高島郡を攻略するために散々京極高延が三好家と結ぶぞーと言い張って来たわけであり、六角義賢にも京極の動きを警戒するように言っていた。それなのに京極家に犬上郡まで攻め込まれるとはどういうことやねん……
六角義賢が山科方面に1万の軍勢で出陣した隙をついたということであろうし、三好長慶と京極高延・浅井久政とが手を結んだということであるのも分かるのだが、近江本国には六角定頼が残っていたはずなのに情けない。
「兵部大輔、何か意見はあるか?」
公方様に声を掛けられて我にかえる。そういえば軍議中であったのに、俺は考え事にふけってしまっていたようだ。
「申し訳ございません、考え事をしておりました……」
「なんじゃ皆の意見を聞いておらまかったのか。しっかりするがよい」
「も、申し訳ございません」
公方様に怒られてしまった。周りではそんな俺をあざ笑う者もいる。
「兵部大輔殿、軍議としては高島郡へ撤退する意見とあくまでこの勝軍山城に篭城する意見に大きく分かれております。
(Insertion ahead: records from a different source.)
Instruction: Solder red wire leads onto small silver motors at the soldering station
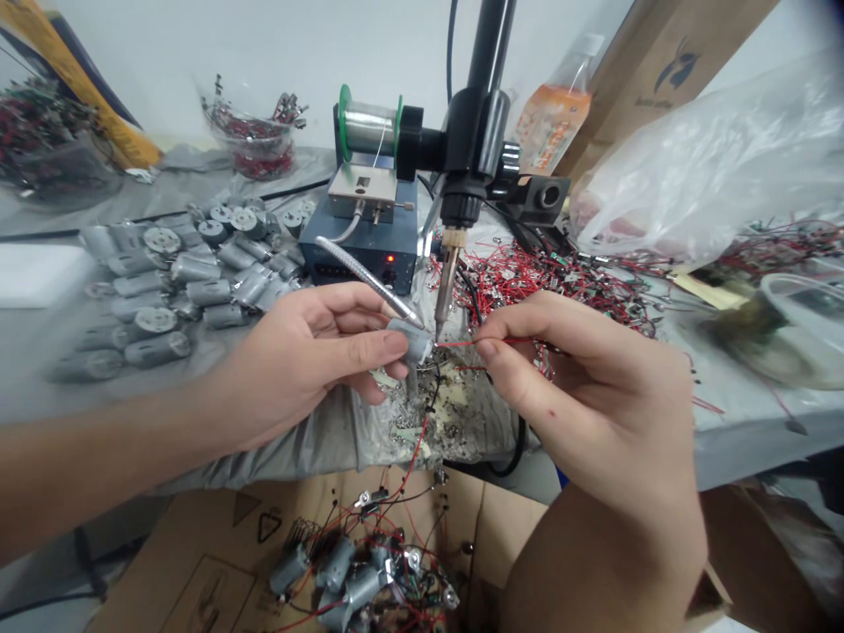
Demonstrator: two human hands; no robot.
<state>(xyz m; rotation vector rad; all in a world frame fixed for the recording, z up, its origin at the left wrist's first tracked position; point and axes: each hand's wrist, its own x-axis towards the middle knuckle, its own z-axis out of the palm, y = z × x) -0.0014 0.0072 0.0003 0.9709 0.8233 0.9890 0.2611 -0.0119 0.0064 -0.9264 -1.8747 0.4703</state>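
Observation:
Between the thumb and fingers of my left hand [323,343] is a small grey electric motor [417,341], its terminal end turned to the right. My right hand [573,378] pinches a thin red wire [454,344], whose end meets the motor's terminal. The tip of a mounted soldering iron [447,294] points down at that same spot. Just above the motor ends a flexible metal solder feed tube [369,280], which comes from the solder feeder [362,189]. A black wire [436,387] hangs below the motor.
Loose motors [211,264] lie piled at left. Red wires with small parts [527,281] are heaped behind my right hand. A solder spool [369,127] sits above the blue station [362,242]. Below the table edge, wired motors [356,580] rest on cardboard [198,545].

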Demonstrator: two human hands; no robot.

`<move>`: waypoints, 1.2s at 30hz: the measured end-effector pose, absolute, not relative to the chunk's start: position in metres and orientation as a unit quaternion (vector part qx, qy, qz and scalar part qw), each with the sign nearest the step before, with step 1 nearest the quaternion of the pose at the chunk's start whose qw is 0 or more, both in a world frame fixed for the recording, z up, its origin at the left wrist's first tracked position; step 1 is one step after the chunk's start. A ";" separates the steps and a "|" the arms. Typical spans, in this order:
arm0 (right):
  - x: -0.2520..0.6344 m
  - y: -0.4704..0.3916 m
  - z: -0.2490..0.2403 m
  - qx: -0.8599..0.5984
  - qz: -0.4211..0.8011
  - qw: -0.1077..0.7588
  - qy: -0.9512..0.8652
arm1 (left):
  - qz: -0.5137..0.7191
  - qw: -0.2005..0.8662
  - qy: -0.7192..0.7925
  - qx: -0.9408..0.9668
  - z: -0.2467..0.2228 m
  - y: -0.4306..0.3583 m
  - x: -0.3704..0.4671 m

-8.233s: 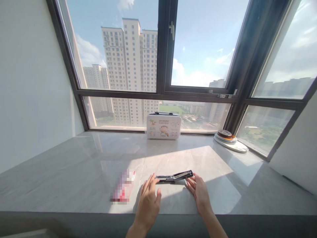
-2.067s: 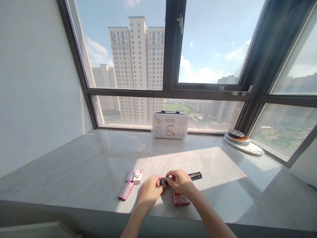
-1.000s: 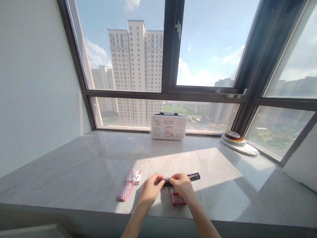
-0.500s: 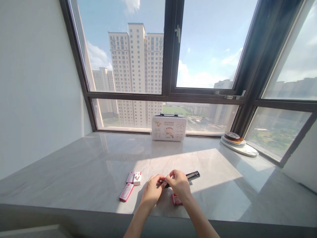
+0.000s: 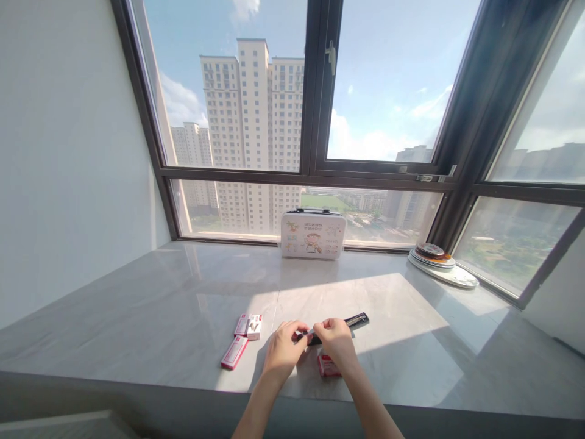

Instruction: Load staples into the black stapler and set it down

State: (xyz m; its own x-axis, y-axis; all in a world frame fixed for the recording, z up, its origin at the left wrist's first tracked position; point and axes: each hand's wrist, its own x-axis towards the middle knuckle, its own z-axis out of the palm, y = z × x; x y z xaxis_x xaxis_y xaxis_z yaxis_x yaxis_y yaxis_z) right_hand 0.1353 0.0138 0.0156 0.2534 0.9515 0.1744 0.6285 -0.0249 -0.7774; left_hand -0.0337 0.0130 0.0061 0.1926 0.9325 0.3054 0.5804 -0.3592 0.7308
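Note:
A long black stapler (image 5: 359, 321), folded open, lies slantwise on the stone sill, with a silvery metal strip showing in its far right part. My left hand (image 5: 282, 349) is closed around the stapler's near left end. Over its middle, my right hand (image 5: 338, 342) has thumb and fingertips pinched together; anything between them is too small to make out. Partly under my right wrist sits a red box (image 5: 328, 366). To the left of my left hand are a white-and-red staple box (image 5: 255, 327) and a red-edged box (image 5: 234, 353), with another box (image 5: 241, 325) touching them.
A white carry case (image 5: 313, 236) with cartoon prints stands against the window at the back. Stacked plates (image 5: 442, 268) sit in the right corner. The sill's front edge (image 5: 183, 384) runs below my hands, and a wall (image 5: 68, 152) closes off the left.
My right hand has shifted slightly right and down, away from my left fingertips, so more of the stapler's middle shows. The left hand stays at the stapler's end.

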 end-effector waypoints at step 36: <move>0.178 0.011 0.055 -0.556 0.246 0.298 -0.735 | 0.268 0.204 0.520 0.785 0.020 0.011 -0.035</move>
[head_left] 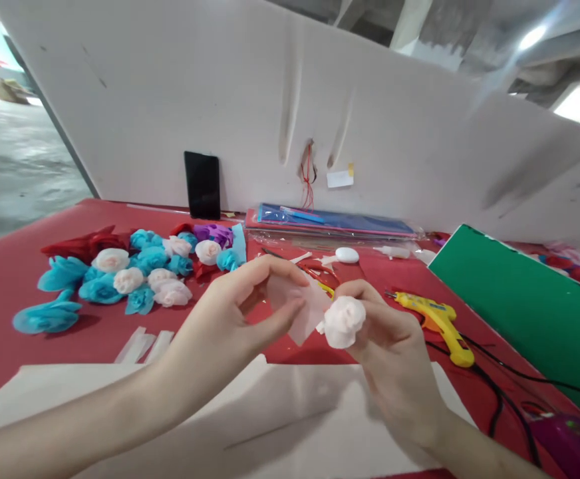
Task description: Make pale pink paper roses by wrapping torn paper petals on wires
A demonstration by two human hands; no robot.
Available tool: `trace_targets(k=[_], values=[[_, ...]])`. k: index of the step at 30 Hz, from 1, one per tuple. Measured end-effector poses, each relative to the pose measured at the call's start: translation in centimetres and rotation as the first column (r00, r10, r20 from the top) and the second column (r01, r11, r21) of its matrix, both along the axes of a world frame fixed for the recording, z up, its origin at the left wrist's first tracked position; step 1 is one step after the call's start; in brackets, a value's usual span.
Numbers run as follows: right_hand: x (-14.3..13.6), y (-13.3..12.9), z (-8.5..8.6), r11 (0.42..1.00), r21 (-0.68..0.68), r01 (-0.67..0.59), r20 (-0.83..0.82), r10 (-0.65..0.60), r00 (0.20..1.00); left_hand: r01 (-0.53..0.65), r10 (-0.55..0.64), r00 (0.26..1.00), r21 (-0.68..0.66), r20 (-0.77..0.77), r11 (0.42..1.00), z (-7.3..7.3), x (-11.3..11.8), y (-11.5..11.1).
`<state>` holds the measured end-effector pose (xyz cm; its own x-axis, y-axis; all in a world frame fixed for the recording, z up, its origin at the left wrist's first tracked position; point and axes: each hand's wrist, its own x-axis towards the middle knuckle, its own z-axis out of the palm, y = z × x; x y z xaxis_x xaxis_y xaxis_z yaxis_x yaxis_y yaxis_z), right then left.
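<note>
Near the middle of the head view, my left hand pinches a thin, pale pink translucent petal between thumb and fingers. Just right of it, my right hand is closed around the underside of a small pale pink rose, whose bloom faces me. The petal's right edge lies close beside the rose; whether they touch is hard to tell. Below both hands is a white sheet on the red table. My right fingertips are partly hidden behind the rose.
Blue, pink, red and purple flowers lie left. A yellow glue gun with black cables lies right, before a green board. A black phone leans on the back panel. Scissors lie behind the hands; pale strips lie front left.
</note>
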<state>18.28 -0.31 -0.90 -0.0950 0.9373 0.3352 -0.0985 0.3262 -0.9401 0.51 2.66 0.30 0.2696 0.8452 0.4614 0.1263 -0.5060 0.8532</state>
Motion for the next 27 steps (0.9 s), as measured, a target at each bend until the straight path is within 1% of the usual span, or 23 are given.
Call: trace_targets(k=[3,5,8,11,14,16,20,24,27], values=[[0.1,0.1,0.1,0.994,0.083,0.074,0.006,-0.075,0.997,0.016,-0.013,0.994,-0.028,0.107,0.999,0.3,0.6,-0.1],[0.2,0.1,0.1,0.987,0.133,0.094,0.039,-0.100,0.994,0.024,-0.017,0.989,-0.050,0.147,0.998,0.6,0.7,-0.3],[0.4,0.1,0.2,0.969,0.228,0.098,0.094,-0.122,0.988,-0.011,0.019,0.991,-0.061,0.132,0.998,1.0,0.6,-0.5],[0.8,-0.1,0.2,0.929,0.354,0.105,0.139,-0.163,0.977,0.002,0.005,0.993,-0.059,0.120,0.998,1.3,0.3,-0.5],[1.2,-0.2,0.2,0.897,0.437,0.066,0.227,-0.181,0.957,-0.003,0.007,0.994,-0.039,0.105,0.999,1.6,0.0,-0.5],[1.3,-0.3,0.2,0.890,0.455,0.020,0.286,-0.168,0.944,0.012,-0.011,0.999,-0.023,0.049,1.000,1.9,-0.1,-0.6],[1.4,-0.3,0.4,0.881,0.472,-0.019,0.340,-0.162,0.927,0.106,-0.107,0.994,-0.018,-0.027,0.994,2.3,0.1,-1.1],[1.1,-0.2,0.6,0.874,0.486,0.009,0.317,-0.185,0.930,0.144,-0.145,0.989,-0.049,-0.023,0.988,2.6,0.3,-1.4],[0.8,0.0,0.7,0.870,0.492,0.045,0.299,-0.218,0.929,0.169,-0.168,0.986,-0.118,0.023,0.978,2.7,0.3,-1.3]])
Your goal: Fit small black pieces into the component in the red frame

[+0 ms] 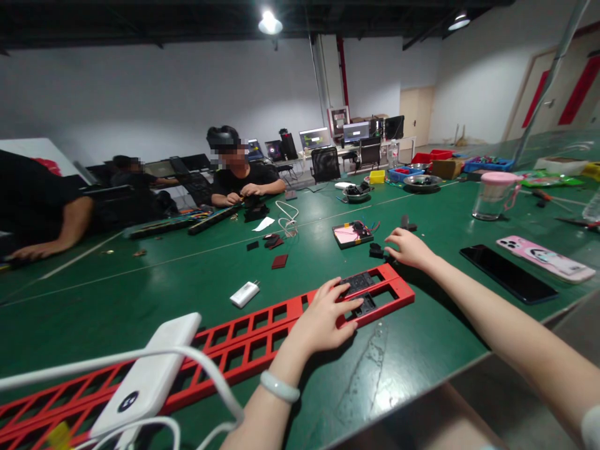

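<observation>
Left hand point(323, 315) lay flat, fingers spread, pressing long red slotted tray point(262, 328) on green table point(422, 350). Right hand point(409, 248) reached beyond tray's far end, fingertips curled on small black part point(376, 250); firm grasp unclear.

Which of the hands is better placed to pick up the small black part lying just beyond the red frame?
Right hand: its fingertips already reach the small black part. Left hand rests on the red frame.
</observation>
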### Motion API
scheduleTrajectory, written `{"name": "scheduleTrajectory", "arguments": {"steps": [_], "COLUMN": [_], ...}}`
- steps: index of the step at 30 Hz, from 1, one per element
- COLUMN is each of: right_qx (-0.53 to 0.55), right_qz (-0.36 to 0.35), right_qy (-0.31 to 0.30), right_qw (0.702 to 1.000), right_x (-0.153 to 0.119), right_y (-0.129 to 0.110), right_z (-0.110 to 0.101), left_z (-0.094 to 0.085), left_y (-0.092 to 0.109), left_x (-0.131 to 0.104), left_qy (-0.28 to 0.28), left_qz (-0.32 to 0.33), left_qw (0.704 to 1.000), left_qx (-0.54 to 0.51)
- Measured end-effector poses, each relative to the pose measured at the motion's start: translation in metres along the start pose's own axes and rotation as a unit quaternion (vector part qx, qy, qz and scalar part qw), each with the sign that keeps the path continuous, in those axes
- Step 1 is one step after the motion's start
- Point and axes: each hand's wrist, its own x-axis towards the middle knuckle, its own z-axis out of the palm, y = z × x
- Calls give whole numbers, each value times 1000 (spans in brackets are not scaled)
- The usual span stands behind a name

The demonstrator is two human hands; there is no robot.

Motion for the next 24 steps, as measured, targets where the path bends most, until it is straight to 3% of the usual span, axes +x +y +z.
{"name": "scheduleTrajectory", "arguments": {"steps": [3, 6, 17, 24], "right_qx": [-72, -66, 25, 69], "right_qz": [27, 25, -44, -68], "right_qy": [-85, -118, -142, -119], "right_qw": [993, 991, 989, 988], "right_x": [0, -1, 2, 2], "right_y": [15, 15, 19, 14], "right_z": [0, 3, 12, 10], "left_z": [0, 1, 0, 1], "left_y": [-1, -2, -2, -2], "left_x": [0, 0, 0, 0], "left_qy": [3, 2, -1, 6], "left_qz": [-1, -1, -5, 2], "left_qw": [1000, 1000, 1000, 1000], "left_qx": [1, 0, -1, -3]}}
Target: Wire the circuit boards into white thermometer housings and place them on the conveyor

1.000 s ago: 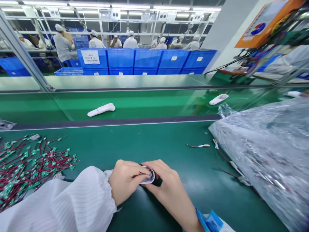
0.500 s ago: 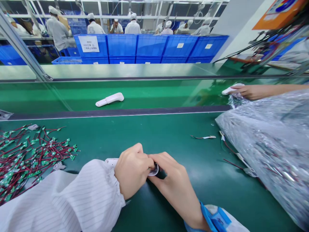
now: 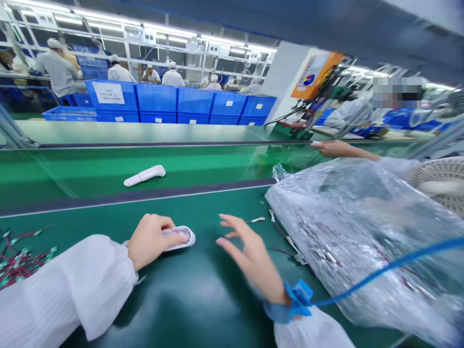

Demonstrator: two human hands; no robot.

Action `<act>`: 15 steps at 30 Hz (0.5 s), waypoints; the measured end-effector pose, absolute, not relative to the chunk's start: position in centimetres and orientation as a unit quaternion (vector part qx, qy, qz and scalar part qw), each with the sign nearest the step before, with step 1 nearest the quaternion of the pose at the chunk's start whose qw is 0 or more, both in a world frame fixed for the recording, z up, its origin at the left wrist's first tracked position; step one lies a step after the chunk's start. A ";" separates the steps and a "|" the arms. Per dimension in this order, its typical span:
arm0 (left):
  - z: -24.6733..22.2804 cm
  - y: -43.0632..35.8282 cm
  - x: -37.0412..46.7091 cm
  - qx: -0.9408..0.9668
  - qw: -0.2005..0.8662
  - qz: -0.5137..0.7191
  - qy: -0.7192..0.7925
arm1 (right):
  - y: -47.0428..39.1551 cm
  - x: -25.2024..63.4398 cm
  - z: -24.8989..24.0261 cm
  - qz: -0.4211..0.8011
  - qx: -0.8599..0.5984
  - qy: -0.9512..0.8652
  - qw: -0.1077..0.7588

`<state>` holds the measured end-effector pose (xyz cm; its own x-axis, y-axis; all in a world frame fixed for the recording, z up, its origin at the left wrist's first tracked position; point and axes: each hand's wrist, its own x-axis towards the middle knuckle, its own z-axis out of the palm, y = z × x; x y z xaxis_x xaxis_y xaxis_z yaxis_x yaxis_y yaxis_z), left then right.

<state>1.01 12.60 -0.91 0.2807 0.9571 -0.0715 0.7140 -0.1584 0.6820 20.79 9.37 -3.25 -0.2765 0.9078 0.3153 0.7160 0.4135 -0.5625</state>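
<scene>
My left hand point(image 3: 154, 239) grips a white plastic housing half point(image 3: 189, 237) low over the green tabletop, its thumb pressed into the hollow side. A bit of red wire shows at the fingers; the rest of the housing is hidden under the hand. To the right, my right hand point(image 3: 250, 253) is in the air with fingers apart and nothing in them. It wears a blue wrist strap point(image 3: 299, 297) with a blue cord. Nearest beyond it lies a small white part with a wire point(image 3: 258, 220), beside a clear plastic bag point(image 3: 337, 232) of wired parts.
A white handheld housing point(image 3: 145, 175) lies on the green belt point(image 3: 203, 164) behind a dark rail. Boards with red wires point(image 3: 21, 263) are piled at left. A co-worker's hand point(image 3: 337, 148) reaches over the belt at right. Blue bins point(image 3: 155, 104) stand beyond.
My right hand has let go of the housing and moved away to the right, fingers spreading. My left hand keeps hold of it. The view has tilted up and turned right.
</scene>
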 end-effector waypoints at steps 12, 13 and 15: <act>-2.2 30.6 12.0 0.721 0.275 0.206 0.601 | 13.2 31.1 -5.4 -0.086 -0.610 -0.770 0.168; -2.5 31.9 13.1 0.718 0.272 0.202 0.608 | 13.0 30.7 -5.4 -0.086 -0.605 -0.775 0.162; -3.0 34.2 14.8 0.711 0.269 0.199 0.619 | 12.5 29.8 -5.2 -0.078 -0.589 -0.789 0.154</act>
<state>14.79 34.22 -2.96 0.1544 0.9867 -0.0500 0.7727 -0.0890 0.6285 29.78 12.52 -5.21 -0.2578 0.9061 0.3354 0.9543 0.2931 -0.0582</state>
この二つの意見について公方様は兵部大輔殿に意見を求めたところでありますぞ」
話を聞いてなかった俺に大和晴完殿が助け舟を出してくれる。いつも世話になって助かります……しかし、撤退か篭城かだって? そんなものは決まっている。
「撤退などはもってのほかです。たとえ六角家の援軍が望めなくとも、この勝軍山城は簡単には落ちませぬ。公方様ご安心くだされ、この細川藤孝が居る限り必ずやその身をお守りいたしましょう」
「よくぞ言ったこわっぱ!」
「おお、我らには兵部大輔殿がおられるのだ。三好家如き恐れるものではないわ」
「篭城じゃ、この勝軍山城で三好家を向かえ打とうぞ」
とりあえずハッタリで言っただけだが、俺の意見で弱腰な撤退論は封じ込めたようである。士気も上がったようだし良しとしよう。結局、軍議はこのまま篭城を続けることに決した。
「で、具体的にはどうするのじゃ? 六角家の援軍が望めなくても勝てる算段はあるのか?」
軍議のあと、義藤さまの部屋へ引き上げて開口一番聞かれてしまう。
「だ、大丈夫です。六角家が撤退したからと言って三好家が大津方面に必ず攻めて来るとは限りますまい。もしかしたら、このまま睨みあいで終わるやもしれませんし……」
「そうであれば良いがのう」
だがそこに米田求政がやって来て、当然の如く不幸な報せを告げるのだ。米田の兄貴もたまには良い報せを持って来いというのだ……
「恐れながら申し上げます。ただいま洛中の角倉家より密使が参りました。三好軍が山科へ兵を向けたよしにございます」
相手は三好長慶なのだ。六角家の撤退というチャンスを見逃すわけがないのであった。